Russian scientists have announced the recovery of well-preserved woolly mammoth blood and tissue from a 10,000-year-old female carcass found on the New Siberian Islands off the coast of Siberia. The Russian scientists and their partners from the South Korean Sooam Biotech Research Foundation hope to use the blood and tissue to clone a woolly mammoth. The Russian team was astonished to find the blood in a liquid state, despite that fact that the carcass was surrounded by ice. They theorize that the blood may contain a kind of natural antifreeze.
Mammoth Blood Still Liquid
http://io9.com Reports: "About 15,000 years ago, an old female wooly mammoth plunged through the ice as she was being chased by predators. Her remains have now been uncovered by scientists working in Siberia. And remarkably, as they were digging it out, blood began to stream out. Which is weird given that it was 10° below freezing."

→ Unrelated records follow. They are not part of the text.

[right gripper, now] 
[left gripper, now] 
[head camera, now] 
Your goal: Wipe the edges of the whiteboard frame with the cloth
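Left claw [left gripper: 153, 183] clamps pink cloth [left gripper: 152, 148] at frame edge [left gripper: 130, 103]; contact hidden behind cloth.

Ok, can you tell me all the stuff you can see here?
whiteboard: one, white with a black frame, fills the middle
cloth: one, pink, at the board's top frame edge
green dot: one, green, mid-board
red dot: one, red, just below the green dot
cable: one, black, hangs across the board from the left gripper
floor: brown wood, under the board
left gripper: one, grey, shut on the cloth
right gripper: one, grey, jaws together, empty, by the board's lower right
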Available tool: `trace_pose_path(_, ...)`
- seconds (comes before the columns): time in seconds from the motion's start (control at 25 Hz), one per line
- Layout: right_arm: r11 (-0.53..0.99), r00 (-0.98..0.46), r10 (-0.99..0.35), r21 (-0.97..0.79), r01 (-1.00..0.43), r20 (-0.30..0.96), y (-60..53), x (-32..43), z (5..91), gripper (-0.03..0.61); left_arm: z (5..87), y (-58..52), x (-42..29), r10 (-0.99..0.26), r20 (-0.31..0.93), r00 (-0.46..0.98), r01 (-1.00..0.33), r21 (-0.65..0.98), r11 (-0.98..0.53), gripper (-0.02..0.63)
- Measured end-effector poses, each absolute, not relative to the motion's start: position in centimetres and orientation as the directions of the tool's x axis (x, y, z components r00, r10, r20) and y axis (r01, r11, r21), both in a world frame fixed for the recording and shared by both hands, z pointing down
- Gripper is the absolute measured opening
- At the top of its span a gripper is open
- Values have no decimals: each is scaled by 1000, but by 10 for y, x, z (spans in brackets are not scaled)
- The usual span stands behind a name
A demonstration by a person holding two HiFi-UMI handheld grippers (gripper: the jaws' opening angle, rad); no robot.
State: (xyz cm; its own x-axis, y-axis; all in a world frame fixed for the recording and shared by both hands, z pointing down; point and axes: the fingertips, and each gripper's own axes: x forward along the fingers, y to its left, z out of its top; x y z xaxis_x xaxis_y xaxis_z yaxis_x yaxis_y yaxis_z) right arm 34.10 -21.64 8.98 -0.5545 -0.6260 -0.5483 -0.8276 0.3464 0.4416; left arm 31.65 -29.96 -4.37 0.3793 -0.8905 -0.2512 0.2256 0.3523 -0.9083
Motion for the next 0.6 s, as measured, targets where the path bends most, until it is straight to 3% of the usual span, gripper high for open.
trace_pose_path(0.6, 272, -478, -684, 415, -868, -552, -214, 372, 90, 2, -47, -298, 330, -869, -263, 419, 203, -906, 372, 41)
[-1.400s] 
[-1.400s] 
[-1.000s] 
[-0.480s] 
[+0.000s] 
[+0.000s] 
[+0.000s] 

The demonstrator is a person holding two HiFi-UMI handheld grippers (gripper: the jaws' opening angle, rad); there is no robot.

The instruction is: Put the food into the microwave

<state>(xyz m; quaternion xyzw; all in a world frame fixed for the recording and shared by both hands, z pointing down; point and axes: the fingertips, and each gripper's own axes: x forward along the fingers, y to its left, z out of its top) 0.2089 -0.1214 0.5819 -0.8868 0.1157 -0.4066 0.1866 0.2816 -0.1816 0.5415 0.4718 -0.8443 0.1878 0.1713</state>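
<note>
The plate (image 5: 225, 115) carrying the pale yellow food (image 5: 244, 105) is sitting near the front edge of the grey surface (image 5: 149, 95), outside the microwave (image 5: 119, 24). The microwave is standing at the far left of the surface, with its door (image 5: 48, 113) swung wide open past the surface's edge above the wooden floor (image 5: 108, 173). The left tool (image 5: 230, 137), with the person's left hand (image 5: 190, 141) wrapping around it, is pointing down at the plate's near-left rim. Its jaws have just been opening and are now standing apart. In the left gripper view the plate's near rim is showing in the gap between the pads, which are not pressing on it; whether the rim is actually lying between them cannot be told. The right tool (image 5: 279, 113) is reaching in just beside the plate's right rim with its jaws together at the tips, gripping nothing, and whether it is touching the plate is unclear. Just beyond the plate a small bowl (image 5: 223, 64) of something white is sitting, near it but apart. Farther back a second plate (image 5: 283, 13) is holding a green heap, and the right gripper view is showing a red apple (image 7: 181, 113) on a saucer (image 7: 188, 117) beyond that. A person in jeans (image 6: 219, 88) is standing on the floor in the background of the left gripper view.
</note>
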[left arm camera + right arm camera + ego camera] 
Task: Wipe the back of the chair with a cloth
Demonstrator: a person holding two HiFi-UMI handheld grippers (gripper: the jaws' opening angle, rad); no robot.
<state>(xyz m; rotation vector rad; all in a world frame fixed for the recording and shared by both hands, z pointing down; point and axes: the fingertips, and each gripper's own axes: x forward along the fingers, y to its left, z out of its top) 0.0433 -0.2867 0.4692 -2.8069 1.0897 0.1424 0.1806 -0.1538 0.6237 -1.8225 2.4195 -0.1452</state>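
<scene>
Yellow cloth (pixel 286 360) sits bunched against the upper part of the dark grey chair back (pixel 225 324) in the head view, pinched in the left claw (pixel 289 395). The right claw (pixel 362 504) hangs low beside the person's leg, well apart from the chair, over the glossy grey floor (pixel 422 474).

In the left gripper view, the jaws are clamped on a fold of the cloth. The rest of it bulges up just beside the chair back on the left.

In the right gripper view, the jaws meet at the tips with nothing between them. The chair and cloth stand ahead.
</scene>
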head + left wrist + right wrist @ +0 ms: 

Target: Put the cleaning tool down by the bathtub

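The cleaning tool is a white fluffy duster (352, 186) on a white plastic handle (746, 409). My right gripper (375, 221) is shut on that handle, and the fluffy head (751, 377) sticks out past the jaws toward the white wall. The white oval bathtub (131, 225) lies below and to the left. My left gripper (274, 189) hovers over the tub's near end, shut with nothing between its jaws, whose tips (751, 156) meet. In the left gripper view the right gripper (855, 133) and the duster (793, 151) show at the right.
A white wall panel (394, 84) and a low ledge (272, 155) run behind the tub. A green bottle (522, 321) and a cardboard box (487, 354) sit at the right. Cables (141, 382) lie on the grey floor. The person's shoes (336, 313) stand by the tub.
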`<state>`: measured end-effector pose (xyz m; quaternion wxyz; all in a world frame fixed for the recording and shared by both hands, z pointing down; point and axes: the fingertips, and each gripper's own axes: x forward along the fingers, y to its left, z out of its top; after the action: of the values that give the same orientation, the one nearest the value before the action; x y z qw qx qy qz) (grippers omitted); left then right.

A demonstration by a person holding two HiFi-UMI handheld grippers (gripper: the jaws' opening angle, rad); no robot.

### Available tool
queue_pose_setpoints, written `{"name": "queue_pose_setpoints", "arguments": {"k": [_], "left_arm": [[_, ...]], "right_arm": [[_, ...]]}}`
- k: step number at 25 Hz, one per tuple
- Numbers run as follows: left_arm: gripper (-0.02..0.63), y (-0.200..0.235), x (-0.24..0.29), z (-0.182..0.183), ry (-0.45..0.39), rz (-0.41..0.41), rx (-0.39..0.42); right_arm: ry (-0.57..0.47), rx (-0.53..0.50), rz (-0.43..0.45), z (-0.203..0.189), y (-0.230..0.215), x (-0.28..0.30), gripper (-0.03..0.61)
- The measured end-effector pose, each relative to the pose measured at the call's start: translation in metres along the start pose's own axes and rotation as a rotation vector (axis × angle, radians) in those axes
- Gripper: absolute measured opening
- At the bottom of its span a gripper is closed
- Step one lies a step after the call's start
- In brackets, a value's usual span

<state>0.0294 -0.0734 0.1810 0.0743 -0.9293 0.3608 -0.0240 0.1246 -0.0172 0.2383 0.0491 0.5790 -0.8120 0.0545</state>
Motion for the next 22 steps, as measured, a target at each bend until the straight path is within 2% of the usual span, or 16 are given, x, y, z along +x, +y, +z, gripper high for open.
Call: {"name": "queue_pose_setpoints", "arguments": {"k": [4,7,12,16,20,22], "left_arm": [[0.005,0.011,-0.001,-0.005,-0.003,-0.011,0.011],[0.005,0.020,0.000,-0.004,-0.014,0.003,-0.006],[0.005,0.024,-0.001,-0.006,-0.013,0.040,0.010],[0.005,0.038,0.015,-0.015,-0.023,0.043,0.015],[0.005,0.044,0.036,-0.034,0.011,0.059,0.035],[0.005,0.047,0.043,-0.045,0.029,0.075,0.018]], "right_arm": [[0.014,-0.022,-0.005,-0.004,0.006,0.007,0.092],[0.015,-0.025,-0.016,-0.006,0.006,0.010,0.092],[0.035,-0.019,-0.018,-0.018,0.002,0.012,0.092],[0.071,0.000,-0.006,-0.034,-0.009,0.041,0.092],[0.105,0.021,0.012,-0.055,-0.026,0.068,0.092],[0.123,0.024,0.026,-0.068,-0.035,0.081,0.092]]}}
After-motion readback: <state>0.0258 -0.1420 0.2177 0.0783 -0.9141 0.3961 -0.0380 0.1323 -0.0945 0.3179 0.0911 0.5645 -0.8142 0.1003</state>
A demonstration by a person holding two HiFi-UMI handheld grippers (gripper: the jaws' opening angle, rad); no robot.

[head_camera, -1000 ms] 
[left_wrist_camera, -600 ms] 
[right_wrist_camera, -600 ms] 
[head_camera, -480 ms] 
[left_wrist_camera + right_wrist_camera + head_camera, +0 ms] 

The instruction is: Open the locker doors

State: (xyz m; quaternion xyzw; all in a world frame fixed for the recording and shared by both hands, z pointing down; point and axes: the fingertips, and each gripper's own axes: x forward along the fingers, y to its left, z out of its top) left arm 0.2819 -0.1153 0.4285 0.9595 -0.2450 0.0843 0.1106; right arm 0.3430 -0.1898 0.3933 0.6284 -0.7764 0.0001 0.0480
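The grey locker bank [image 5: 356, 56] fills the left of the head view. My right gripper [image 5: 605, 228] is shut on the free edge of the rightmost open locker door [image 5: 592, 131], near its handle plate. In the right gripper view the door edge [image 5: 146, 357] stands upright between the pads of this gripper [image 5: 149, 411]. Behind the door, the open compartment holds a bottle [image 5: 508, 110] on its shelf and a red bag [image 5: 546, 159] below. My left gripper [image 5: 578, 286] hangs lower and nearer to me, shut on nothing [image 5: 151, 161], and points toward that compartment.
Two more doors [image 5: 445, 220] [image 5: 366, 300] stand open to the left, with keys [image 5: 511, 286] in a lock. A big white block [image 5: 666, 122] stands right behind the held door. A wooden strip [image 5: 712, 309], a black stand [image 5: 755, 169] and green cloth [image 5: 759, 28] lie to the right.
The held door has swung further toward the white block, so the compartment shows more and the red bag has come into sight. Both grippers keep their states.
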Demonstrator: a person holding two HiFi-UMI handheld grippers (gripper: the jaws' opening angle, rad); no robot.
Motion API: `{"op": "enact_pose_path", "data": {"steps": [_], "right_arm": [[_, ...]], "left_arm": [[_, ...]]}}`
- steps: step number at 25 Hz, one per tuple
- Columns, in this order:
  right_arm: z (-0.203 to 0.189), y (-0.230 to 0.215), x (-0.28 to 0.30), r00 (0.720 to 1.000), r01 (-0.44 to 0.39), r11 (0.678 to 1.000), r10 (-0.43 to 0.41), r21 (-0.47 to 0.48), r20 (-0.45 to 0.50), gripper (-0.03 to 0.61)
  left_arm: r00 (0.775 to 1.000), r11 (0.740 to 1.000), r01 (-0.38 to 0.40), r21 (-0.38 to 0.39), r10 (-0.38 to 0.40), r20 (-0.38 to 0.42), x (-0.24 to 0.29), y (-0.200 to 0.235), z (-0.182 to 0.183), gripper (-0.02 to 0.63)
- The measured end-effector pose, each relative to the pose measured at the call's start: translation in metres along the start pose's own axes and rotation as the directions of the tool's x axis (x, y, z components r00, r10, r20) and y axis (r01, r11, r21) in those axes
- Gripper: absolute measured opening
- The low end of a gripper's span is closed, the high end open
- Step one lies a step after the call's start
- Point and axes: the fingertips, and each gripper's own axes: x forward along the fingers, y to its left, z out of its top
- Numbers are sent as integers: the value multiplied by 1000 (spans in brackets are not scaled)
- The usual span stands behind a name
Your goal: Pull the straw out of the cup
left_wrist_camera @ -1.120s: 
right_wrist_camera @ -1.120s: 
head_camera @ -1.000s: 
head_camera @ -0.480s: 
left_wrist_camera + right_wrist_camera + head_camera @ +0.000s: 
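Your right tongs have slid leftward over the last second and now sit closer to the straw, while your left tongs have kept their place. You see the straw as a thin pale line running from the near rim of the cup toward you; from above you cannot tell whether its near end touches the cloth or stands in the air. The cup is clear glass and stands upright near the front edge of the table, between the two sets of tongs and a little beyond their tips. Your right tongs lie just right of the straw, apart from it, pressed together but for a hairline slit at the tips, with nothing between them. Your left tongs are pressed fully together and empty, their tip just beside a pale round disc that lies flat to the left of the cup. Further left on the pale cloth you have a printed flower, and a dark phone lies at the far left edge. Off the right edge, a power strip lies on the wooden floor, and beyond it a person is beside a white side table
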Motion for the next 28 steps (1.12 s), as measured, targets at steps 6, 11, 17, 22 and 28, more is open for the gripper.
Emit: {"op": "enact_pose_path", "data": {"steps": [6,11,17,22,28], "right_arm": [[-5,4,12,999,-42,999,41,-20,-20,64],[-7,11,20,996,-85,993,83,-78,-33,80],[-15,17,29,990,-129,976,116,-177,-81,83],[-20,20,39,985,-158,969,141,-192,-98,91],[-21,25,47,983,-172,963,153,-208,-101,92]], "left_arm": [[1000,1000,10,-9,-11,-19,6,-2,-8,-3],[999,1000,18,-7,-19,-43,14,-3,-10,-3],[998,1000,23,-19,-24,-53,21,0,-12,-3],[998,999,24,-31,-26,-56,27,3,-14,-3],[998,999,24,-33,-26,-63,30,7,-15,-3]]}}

"It's not known if the blood or tissue samples contain living cells required for cloning. And even if such cells are recovered, the DNA repair would require a very complex process that could take years. A report is expected later this July."
"The beautifully preserved specimen was discovered partially embedded in a chunk of ice at an excavation on the Lyakhovsky Island, the southernmost group of the New Siberian Islands in the Arctic seas of northeastern Russia."
"Semyon Grigoriev, head of the Museum of Mammoths of the Institute of Applied Ecology of the North at the North Eastern Federal University, is calling it "the best preserved mammoth in the history of paleontology.""
"The mammoth's lower portions, including the stomach, were locked in the ice for the past 10,000 to 15,000 years. Its lower jaw and tongue were also recovered; the trunk was found separately from the carcass. The upper torso and two legs were preserved in soil and show signs of being gnawed upon by both prehistoric and modern predators."